The trailer shows Agent 47 getting dressed in a motel room as a group of women assassin’s, dressed as nuns, walking through the parking lot getting ready to kill him. As they near, they drop their habits to reveal torn stockings, vinyl corsets, and giant bazookas. Agent 47 figures out something’s amiss, and spends the rest of the trailer killing them.

“Let’s have none of the ooh-sexy-empowered women talk here,” Sarah Ditum argued in CVG, “these ladies rocked up to be knocked down, and because some videogame developers still have the mentality of a frightened prepubescent when faced with an actual female person, the best way to make them seem threatening was to make them look crazy sexy.”

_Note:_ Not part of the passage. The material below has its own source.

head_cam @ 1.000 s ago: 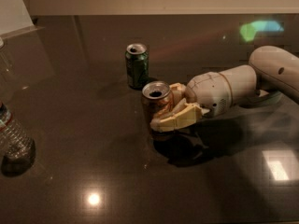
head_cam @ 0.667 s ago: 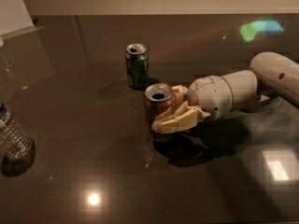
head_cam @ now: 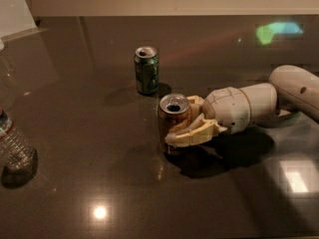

What is so bizarre about these criticisms is their critical stinginess. The dramatic context of the trailer is about a hyperbolically degraded male character. The contrast with the nuns is to show in extreme exaggeration how un-sexual Agent 47 is, how thoroughly indifferent to base titillation. The nuns are all pulled from a narrow and not especially interesting model of feminine symmetry and attractiveness. The point is not to titillate hormonal viewers with low-BMI models with guns, but to embody a sexual ideal in a quickly scannable series of images, that will capture 47’s indifference to, and rejection of, the ideal. To depict an absurd ideal is not to endorse it. As with last year’s even nastier trailer that intercut a sequence of murders with footage of a naked woman showering, the point is to disturb and unsettle, not to arouse and reinforce the priveleged sexualization of women’s bodies.

That’s not a particularly novel approach to characterization. There’s a long and troubled history of male protagonists who demonstrate their seriousness through sexual indifference. But that is a very long way away from sexism, which must always mean the depiction reflects an inherent diminution of a particular sex. 

If you want to criticize the trailer for its lack of social commentary, help yourself. IO’s making a game about a murderer who’s gradually lost touch with even the most basic instincts in human life. They’re not making a game about social justice, they’re making one about human degradation. 47 is the dehumanized one, not you, and not the cartoonish nuns who are self-conscious stereotypes. That people expected them to either be credibly arousing or icons of social commentary says more about the inflexibility of the audience than the game’s creators.